You don't need 43G or Ram, if you have 40G of swap and 3G of Ram (or something like that )

Perhaps try to reproduce this bug again. (if you have had this at least 2x times, then skip this)
and mail to some generic FreeBSD mailing list (at least that's what I'd do, I do not think anyone here will be able to help you)


----------



## Oxyd (May 13, 2010)

That's why I said "memory", not "RAM".  I only have like 5 GB total RAM + Swap.

Yeah, I just e-mailed questions and java mailing lists. I'll report back if I get somewhere, so that Google has something more useful to index than the question.


----------



## Oxyd (May 14, 2010)

Okay, a little update.

Regarding the "realpath: : No such file or directory" message. According to the freebsd-java mailing list, I'm not the only one who has hit that.
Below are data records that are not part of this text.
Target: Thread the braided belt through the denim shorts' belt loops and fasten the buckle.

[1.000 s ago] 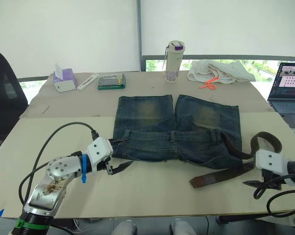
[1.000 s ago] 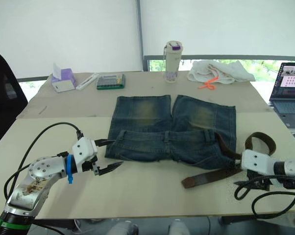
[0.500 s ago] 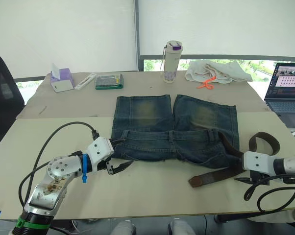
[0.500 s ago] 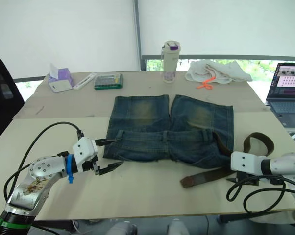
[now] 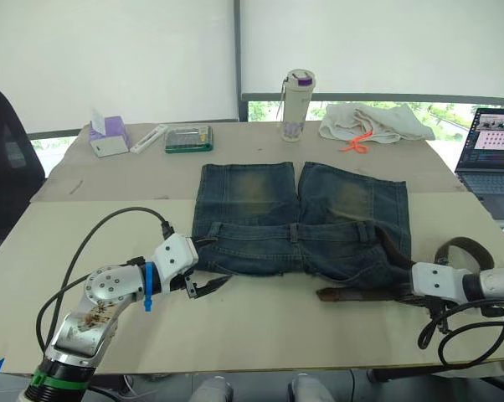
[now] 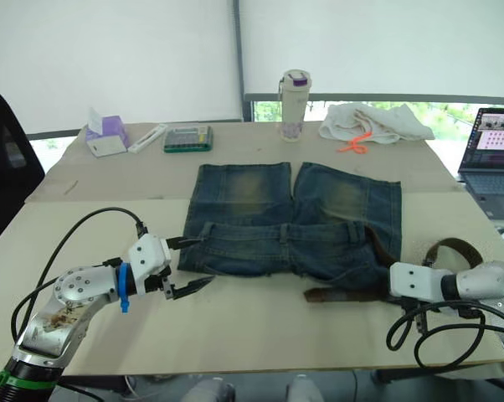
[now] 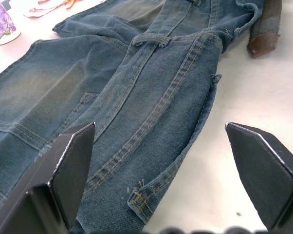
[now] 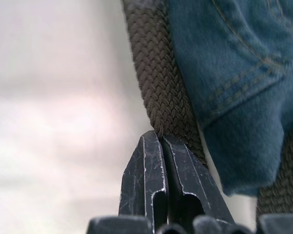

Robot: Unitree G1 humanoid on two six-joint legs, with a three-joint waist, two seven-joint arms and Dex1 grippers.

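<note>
The denim shorts [image 5: 298, 219] lie flat in the middle of the table [image 5: 260, 331], legs pointing to the far side, each leg with a faded yellowish-tan patch, and the waistband along the near edge. A narrow belt loop [image 5: 295, 234] shows at the middle of the waistband. The braided belt [image 5: 361, 292] is dark brown: one stretch lies on the table just near of the waistband's right half, its reddish-brown leather tip [image 7: 261, 45] pointing left, and another stretch runs up along the shorts' right edge. Further right the belt curls into a loop [image 5: 463, 248] near the table's right edge. The buckle cannot be made out.

The left gripper [image 5: 207, 268] sits at the near left corner of the waistband, its 2 black fingers [image 7: 68, 170] spread wide, one on each side of the denim corner, holding nothing. The right gripper [image 8: 160, 141] is at the near right of the shorts; its 2 fingers are pressed together, their tips pinching the edge of the woven strap where it passes under the denim hem.

On the far side of the table stand a tissue box [image 5: 108, 136], a green tray [image 5: 190, 139], a bottle [image 5: 297, 105] and a crumpled white cloth [image 5: 371, 121]; a laptop [image 5: 491, 151] is at the far right.
</note>
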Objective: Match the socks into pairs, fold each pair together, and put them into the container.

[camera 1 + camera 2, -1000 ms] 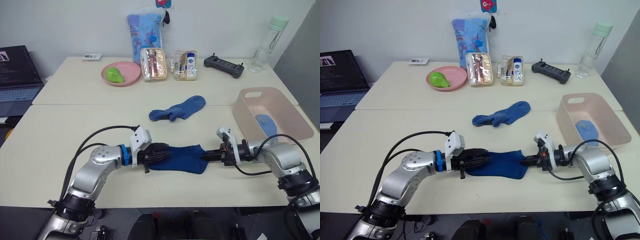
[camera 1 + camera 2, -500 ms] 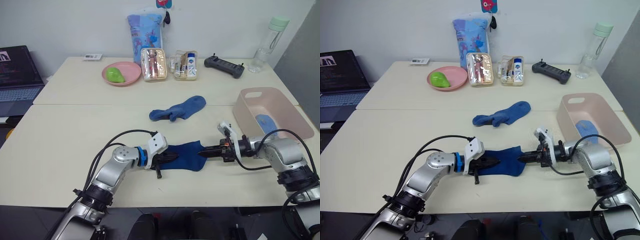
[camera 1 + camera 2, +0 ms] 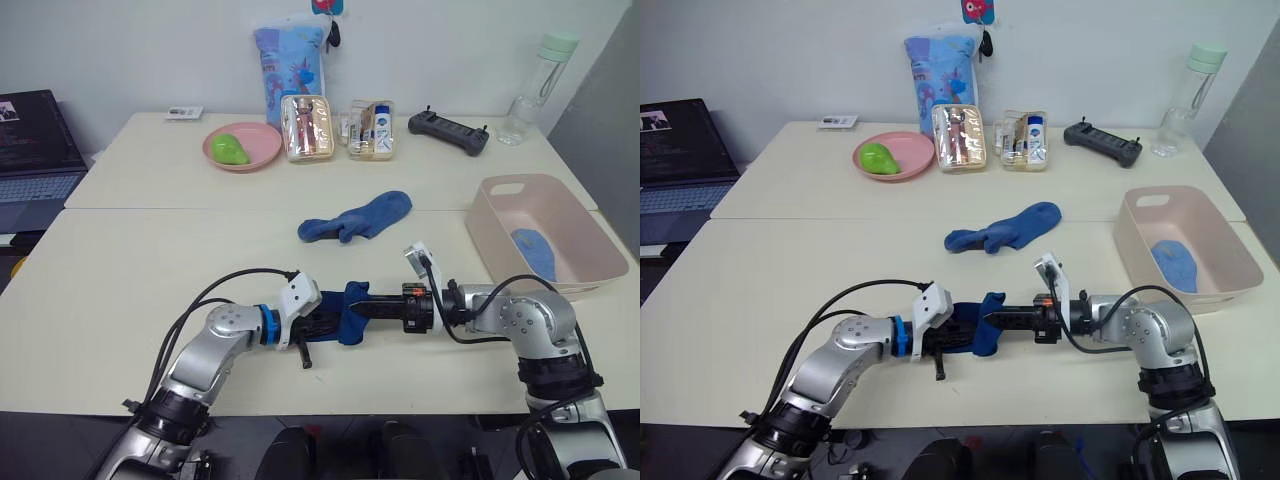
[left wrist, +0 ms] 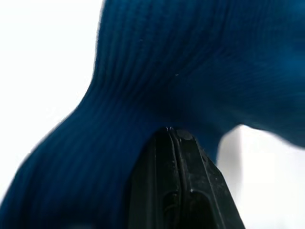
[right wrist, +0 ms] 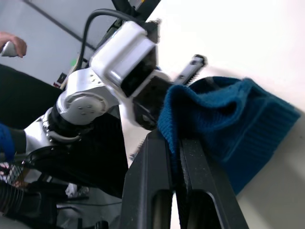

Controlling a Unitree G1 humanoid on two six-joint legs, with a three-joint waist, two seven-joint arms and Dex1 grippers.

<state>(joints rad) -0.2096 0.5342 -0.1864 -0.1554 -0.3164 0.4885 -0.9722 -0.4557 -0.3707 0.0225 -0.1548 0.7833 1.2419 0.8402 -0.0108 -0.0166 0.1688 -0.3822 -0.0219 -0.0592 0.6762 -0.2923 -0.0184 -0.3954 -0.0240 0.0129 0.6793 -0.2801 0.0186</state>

It appears to be a bug in java/javavmwrapper -- a fixed version should be in ports already. (I'm at school now, haven't tested yet.)

The crash itself appears to be due to a bug in Glib that was introduced with the Gnome upgrade to 2.30. I'll toy around with the Gnome & Glib & Eclipse & Java combo.

I still don't know what made Java dump a 43 GB core.